What needs to be done –
Report how many lines below contain the word "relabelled". Write only that number.

Items listed in a dataset
━━━━━━━━━━━━━━━━
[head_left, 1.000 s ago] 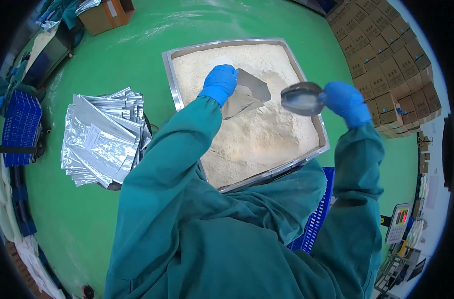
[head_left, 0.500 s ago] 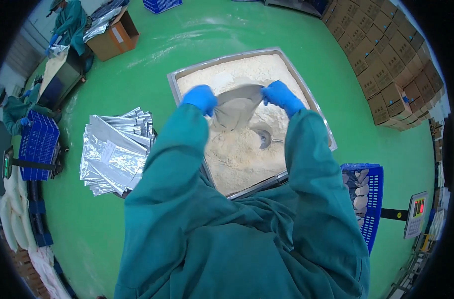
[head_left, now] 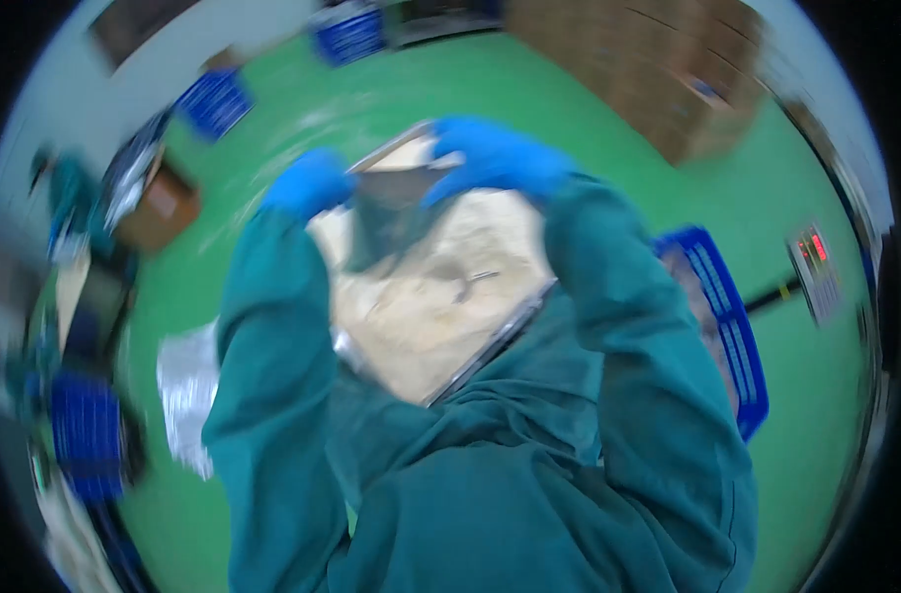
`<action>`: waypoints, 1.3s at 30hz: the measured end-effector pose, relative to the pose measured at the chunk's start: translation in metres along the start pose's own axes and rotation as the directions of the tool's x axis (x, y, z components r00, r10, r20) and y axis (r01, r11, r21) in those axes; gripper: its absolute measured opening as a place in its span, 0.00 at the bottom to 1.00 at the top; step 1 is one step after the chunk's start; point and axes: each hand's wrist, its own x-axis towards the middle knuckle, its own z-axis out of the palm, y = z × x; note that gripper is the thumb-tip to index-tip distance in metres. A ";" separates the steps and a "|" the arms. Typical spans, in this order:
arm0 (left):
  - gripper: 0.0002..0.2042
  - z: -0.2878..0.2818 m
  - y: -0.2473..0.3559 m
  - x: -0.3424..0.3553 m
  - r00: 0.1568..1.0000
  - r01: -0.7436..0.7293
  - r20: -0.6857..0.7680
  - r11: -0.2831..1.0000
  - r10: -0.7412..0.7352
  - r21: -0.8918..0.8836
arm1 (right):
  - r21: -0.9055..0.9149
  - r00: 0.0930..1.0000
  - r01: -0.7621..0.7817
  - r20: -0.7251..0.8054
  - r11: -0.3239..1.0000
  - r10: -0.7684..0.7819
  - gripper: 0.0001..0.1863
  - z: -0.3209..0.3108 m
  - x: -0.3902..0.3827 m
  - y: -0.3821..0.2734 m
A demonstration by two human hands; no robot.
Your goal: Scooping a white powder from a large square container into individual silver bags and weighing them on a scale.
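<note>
My left hand [head_left: 310, 183] in a blue glove grips one top corner of a grey pouch [head_left: 391, 222], its fingers closed on it. My right hand [head_left: 485, 158], also gloved and blurred, has its fingers on the pouch's other top corner. The pouch hangs between them above a steel tray [head_left: 497, 346] of pale powder [head_left: 411, 336]. A metal scoop [head_left: 462, 277] lies in the powder below and right of the pouch. A pile of silver pouches [head_left: 183, 390] shows left of my left forearm, partly hidden by it.
A blue crate [head_left: 732, 366] and a scale display [head_left: 814, 272] stand at my right. Stacked cartons [head_left: 648, 69] are at the back right. A co-worker [head_left: 75, 198], a cardboard box [head_left: 159, 203] and several blue crates [head_left: 85, 435] are on the left, more crates [head_left: 346, 35] at the back.
My right hand released the scoop into the powder and took the pouch beside my left hand. Both hands have since moved toward the tray's far side, and the view has swung, blurring.
</note>
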 end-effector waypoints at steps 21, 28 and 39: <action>0.19 -0.090 0.030 0.000 0.952 -0.166 -0.302 0.758 -0.043 -0.631 | -0.202 0.891 -0.047 0.434 0.978 0.133 0.15 -0.111 -0.007 -0.037; 0.19 -0.017 0.054 0.001 0.995 -0.030 -0.099 0.852 -0.026 -0.522 | -0.479 0.816 -0.353 0.262 0.804 0.515 0.13 -0.263 -0.128 -0.095; 0.21 0.080 0.130 0.049 0.976 0.115 0.216 0.853 -0.003 -0.509 | -0.609 0.465 -0.671 0.098 0.423 0.880 0.16 -0.297 -0.344 -0.018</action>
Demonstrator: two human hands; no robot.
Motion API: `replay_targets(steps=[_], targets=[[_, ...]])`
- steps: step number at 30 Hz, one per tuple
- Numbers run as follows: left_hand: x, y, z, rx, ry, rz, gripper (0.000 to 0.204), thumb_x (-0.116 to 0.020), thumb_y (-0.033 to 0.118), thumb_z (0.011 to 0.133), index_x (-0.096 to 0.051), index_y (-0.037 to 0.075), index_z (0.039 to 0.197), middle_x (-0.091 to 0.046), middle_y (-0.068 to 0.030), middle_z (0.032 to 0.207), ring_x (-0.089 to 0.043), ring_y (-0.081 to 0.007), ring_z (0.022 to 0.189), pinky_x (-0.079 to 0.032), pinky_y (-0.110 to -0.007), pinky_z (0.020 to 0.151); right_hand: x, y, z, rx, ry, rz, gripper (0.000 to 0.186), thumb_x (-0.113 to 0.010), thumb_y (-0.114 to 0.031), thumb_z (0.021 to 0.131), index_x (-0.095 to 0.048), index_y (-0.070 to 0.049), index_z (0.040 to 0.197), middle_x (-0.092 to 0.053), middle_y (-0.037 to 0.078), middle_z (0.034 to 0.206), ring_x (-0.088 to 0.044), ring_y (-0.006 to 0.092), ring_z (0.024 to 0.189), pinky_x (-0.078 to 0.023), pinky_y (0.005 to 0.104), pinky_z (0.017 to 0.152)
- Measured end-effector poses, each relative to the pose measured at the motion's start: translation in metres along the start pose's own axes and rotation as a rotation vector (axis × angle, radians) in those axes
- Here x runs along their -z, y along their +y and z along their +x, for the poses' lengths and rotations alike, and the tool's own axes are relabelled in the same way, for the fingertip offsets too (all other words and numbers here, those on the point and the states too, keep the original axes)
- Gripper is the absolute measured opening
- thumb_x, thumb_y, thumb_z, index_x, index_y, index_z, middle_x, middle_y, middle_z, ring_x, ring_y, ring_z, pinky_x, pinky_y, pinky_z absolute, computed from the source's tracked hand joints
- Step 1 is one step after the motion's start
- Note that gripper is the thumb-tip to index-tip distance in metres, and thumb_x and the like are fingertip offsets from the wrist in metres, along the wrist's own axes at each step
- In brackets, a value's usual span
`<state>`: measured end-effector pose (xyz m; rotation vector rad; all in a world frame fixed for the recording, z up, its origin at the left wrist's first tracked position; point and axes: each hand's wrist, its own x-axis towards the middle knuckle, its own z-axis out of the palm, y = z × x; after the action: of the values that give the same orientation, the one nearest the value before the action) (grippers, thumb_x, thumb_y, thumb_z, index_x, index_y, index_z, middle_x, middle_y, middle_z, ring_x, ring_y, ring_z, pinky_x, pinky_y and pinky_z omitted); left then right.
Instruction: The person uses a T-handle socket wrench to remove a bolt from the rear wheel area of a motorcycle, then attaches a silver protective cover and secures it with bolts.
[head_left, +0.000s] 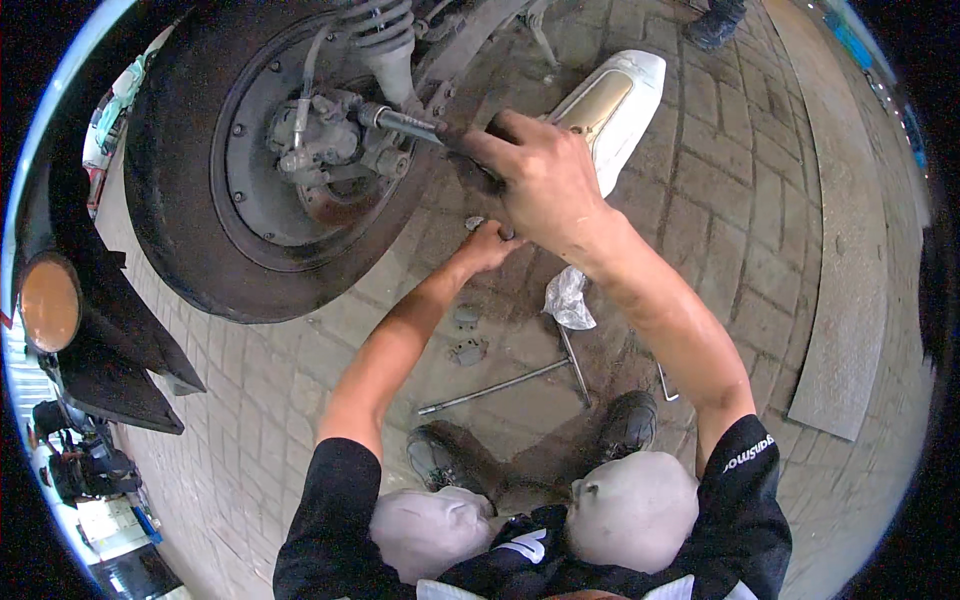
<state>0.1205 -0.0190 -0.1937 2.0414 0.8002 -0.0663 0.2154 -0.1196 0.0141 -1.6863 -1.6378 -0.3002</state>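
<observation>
My right hand [540, 180] is closed around a steel socket tool [405, 122], its far end against a bolt on the brake caliper [330, 135] inside the black tyre [170, 190]. My left hand [490, 245] is lower, beside the tyre and partly behind my right hand, its fingers curled on something I cannot make out. A small metal piece [475, 222] shows by its fingertips. Below my hands lie a crumpled clear plastic bag [567, 295], two brake pads [467, 350] and a steel T-handle wrench [500, 383] on the paving.
A white fender with a gold panel [630, 100] lies behind my right hand. A coil spring strut [385, 40] rises over the caliper. A metal plate [835, 350] runs along the right. A person's dark shoe [710, 28] is at the top. A black panel with an orange reflector [50, 300] stands left.
</observation>
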Motion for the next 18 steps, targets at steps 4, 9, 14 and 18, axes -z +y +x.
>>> replay_targets(steps=[4,9,14,18], targets=[[-0.002,0.024,0.040,-0.038,0.002,-0.004,0.044,-0.061,0.044,0.075,-0.059,0.001,0.076,-0.058,-0.0088,0.066,-0.050,-0.0170,0.062,-0.042,-0.034,0.062,0.005,-0.002,0.003,0.095,0.030,-0.075,0.025,-0.054,-0.014,0.065,-0.062,-0.013,0.088,-0.050,0.009,0.067,-0.057,0.0260,0.065,-0.047,0.0372,0.054],[-0.002,0.043,0.075,-0.040,0.011,0.002,0.043,-0.061,0.044,0.076,-0.060,0.001,0.080,-0.059,-0.0094,0.069,-0.052,-0.0164,0.065,-0.043,-0.033,0.064,0.010,-0.003,0.012,0.206,0.030,-0.124,0.023,-0.055,-0.016,0.063,-0.062,-0.014,0.085,-0.049,0.006,0.068,-0.057,0.0242,0.065,-0.046,0.0358,0.053],[-0.001,0.028,0.061,-0.022,-0.014,-0.007,0.043,-0.061,0.043,0.076,-0.061,0.001,0.084,-0.060,-0.0099,0.072,-0.053,-0.0158,0.068,-0.043,-0.032,0.066,0.005,-0.005,0.010,0.099,0.018,-0.009,0.024,-0.056,-0.015,0.063,-0.063,-0.013,0.086,-0.052,0.008,0.070,-0.058,0.0262,0.067,-0.048,0.0380,0.054],[-0.002,0.008,0.014,0.000,-0.073,-0.002,0.043,-0.061,0.043,0.076,-0.061,0.001,0.087,-0.060,-0.0104,0.074,-0.055,-0.0153,0.070,-0.044,-0.032,0.067,0.003,0.003,0.013,-0.086,0.028,0.124,0.026,-0.060,-0.014,0.061,-0.063,-0.010,0.086,-0.055,0.013,0.070,-0.058,0.0319,0.063,-0.048,0.0409,0.055]])
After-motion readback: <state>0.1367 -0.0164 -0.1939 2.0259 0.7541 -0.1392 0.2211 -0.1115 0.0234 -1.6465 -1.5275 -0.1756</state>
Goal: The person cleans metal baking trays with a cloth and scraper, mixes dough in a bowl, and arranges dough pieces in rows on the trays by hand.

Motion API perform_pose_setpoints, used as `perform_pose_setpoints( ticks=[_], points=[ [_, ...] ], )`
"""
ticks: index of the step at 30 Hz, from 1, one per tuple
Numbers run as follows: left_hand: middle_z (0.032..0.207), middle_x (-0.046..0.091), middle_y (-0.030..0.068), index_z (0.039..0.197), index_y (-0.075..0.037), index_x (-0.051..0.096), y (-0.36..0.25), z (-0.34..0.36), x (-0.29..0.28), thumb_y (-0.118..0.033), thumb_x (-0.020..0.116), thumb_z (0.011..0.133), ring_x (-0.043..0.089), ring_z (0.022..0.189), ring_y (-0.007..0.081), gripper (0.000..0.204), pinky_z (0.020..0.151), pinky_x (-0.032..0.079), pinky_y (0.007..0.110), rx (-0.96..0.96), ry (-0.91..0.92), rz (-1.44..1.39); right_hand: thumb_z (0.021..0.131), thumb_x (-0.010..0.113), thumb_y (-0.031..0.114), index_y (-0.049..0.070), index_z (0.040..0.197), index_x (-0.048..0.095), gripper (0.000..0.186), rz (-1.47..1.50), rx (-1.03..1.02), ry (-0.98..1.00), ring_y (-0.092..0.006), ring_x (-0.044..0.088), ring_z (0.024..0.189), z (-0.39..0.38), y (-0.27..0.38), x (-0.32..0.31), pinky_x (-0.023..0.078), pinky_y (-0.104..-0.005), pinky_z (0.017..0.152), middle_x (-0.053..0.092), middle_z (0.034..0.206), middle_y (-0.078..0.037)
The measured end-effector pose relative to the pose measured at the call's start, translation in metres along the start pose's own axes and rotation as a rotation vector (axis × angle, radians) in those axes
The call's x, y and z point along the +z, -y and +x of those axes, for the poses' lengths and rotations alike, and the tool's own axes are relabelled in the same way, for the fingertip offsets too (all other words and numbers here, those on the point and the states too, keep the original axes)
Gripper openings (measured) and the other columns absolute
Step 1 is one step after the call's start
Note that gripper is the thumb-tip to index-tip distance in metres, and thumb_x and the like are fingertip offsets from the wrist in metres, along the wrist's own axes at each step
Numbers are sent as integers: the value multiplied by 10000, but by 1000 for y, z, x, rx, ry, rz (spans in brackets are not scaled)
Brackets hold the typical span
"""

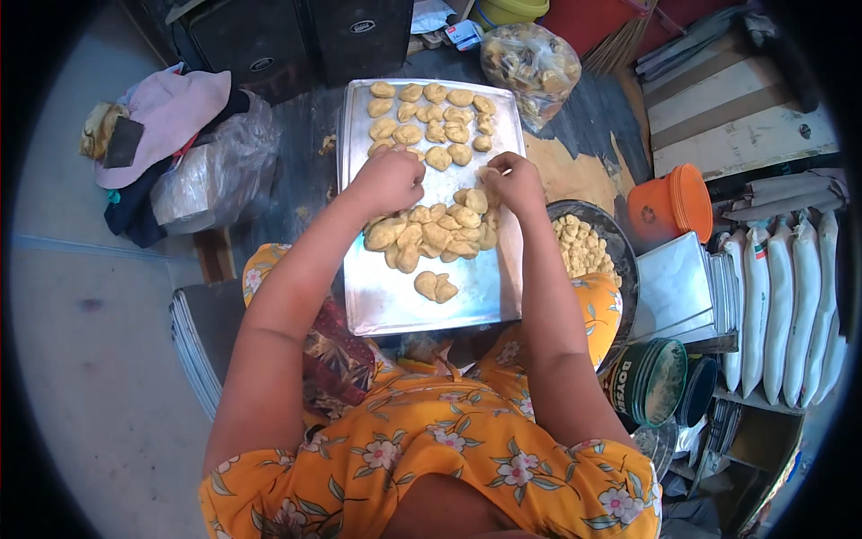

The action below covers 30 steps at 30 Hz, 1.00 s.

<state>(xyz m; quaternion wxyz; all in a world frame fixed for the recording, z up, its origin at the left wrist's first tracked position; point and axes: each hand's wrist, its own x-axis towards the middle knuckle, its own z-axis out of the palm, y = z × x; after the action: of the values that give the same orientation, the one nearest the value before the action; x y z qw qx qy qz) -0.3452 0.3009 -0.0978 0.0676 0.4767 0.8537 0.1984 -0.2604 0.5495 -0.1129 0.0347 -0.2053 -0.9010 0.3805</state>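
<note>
A shiny metal tray (489, 301) lies before me, with several rows of small yellowish dough pieces (437, 157) on its far half. Nearer is a heaped cluster of dough lumps (426, 235), and a separate small clump of dough (436, 287) lies closer to me. My left hand (391, 182) is over the left side of the tray with its fingers curled at the near end of the rows; its fingertips and anything under them are partly hidden. Above the tray's right side, my right hand (515, 186) has thumb and fingers drawn together beside the cluster; what they hold is unclear.
Right of the tray stands a dark basin (633, 269) of small dough pieces, with an orange bucket (669, 207) beyond. Stacked metal trays (673, 287) and green tubs (660, 382) are at right. A filled clear plastic bag (532, 72) sits behind; cloths and plastic (215, 171) lie left.
</note>
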Motion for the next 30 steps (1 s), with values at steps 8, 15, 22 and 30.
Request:
perform_pose_setpoints(
  ticks=[8,15,22,30],
  points=[
    [1046,619,84,1042,-87,652,-12,44,22,-232,691,805,557,1100,290,281,964,407,421,-28,-211,139,746,688,69,29,1038,678,294,9,-269,-93,-300,663,891,-3,0,9,523,-378,810,668,974,-158],
    [1089,615,73,1077,-107,657,-6,51,29,-189,686,806,549,1132,294,285,994,386,442,17,-114,132,764,652,34,19,969,660,207,36,-312,-187,-325,650,874,-8,-11,10,520,-401,780,633,946,-172],
    [1054,617,90,1014,-95,677,-23,29,15,-203,675,810,558,1101,294,231,970,402,440,-3,-338,62,793,739,231,49,1056,624,340,42,-174,-153,-333,648,902,-17,-9,-1,514,-425,784,634,955,-159],
    [970,605,124,982,-76,662,-17,-51,20,-114,677,799,600,958,328,187,832,493,410,-230,-151,-84,778,736,366,86,1067,657,411,-159,-310,93,-339,626,975,-51,-1,-3,505,-424,852,590,1053,-158]
  ],
)
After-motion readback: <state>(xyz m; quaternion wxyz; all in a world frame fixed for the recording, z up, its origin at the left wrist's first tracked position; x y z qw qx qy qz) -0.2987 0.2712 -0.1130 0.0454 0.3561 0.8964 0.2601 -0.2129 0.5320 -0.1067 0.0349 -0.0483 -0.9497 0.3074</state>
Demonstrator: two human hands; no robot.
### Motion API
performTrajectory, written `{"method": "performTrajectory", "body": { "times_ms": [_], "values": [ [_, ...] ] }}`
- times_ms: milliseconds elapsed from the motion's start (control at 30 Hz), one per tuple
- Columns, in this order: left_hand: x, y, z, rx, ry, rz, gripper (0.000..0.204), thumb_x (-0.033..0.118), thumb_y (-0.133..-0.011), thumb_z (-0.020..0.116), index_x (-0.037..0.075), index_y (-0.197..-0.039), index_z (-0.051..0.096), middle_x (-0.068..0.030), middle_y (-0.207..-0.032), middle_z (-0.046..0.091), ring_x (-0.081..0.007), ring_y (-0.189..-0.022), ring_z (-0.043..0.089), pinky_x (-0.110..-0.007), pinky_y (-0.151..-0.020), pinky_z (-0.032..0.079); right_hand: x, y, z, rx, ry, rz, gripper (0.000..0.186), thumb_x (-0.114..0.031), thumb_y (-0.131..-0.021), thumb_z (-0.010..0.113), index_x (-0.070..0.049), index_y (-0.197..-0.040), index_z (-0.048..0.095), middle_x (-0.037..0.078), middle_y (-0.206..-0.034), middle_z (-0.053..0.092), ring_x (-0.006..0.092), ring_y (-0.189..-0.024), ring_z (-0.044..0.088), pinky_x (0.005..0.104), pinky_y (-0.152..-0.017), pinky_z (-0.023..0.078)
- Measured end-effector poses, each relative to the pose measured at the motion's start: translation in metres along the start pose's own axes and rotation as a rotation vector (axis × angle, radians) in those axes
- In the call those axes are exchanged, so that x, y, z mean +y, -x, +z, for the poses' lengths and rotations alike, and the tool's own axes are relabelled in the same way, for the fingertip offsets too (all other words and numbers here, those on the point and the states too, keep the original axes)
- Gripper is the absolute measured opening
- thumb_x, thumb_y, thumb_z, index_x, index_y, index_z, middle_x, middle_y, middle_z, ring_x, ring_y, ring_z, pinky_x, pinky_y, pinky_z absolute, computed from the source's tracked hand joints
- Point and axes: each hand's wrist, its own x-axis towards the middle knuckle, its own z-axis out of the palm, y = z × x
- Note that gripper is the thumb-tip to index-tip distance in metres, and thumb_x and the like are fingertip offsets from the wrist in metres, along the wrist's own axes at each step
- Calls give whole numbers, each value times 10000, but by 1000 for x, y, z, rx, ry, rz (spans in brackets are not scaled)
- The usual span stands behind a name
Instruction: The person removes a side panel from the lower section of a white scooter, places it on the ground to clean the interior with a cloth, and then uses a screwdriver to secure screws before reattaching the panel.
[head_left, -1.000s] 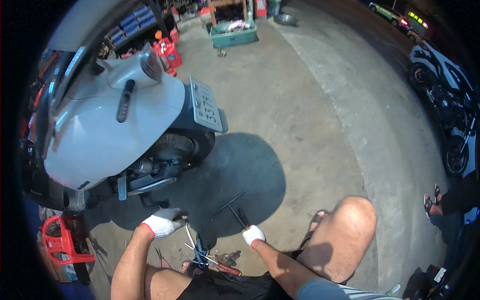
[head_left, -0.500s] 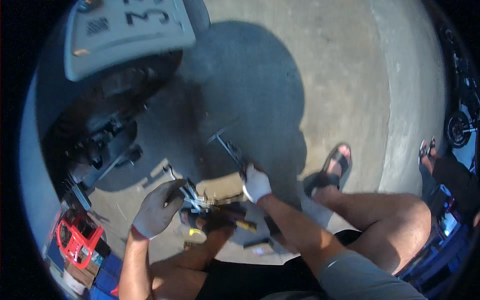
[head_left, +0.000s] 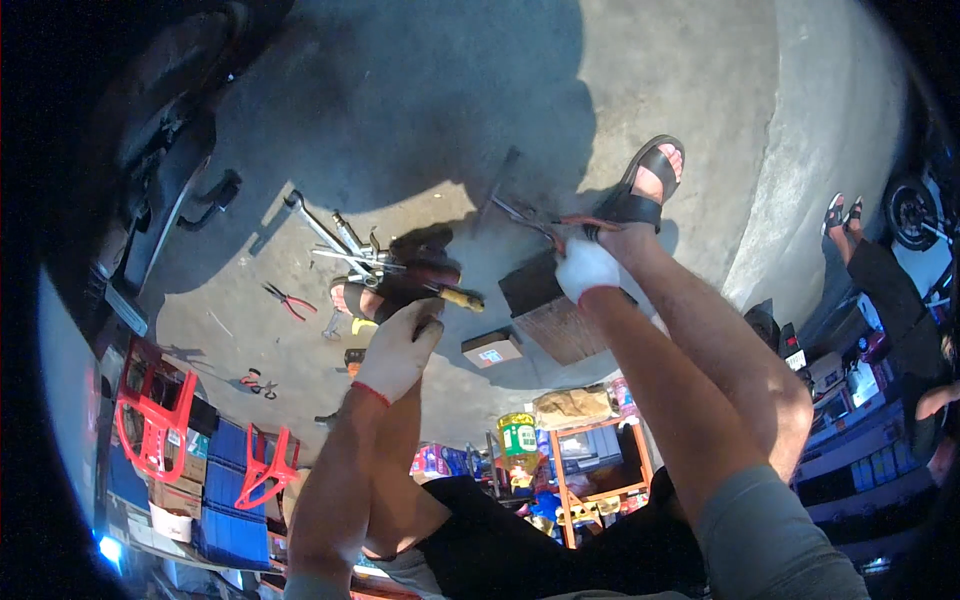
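Observation:
My right hand, in a white glove with a red cuff, is closed around red-handled pliers. Their slim metal end points up and left over the floor, partly blurred. My left hand, gloved too, is held above my left foot with its fingers curled together; nothing shows in them. Just beyond its fingertips is a yellow-handled tool. Several metal wrenches lie in a heap by that foot. Another pair of red-handled pliers rests on the concrete to their left.
Dark motorbike parts stand at the left. A dark box and a small carton sit between my feet. Red plastic stools, blue crates and an orange rack are behind. At the right edge another person stands near a wheel.
The view has tilted back toward my body, so the licence plate is gone and the shelves show. My right hand has moved over to my right foot, still holding the tool. My left hand has moved right.

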Motion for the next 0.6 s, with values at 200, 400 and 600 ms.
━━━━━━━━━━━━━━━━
Response to this task –
3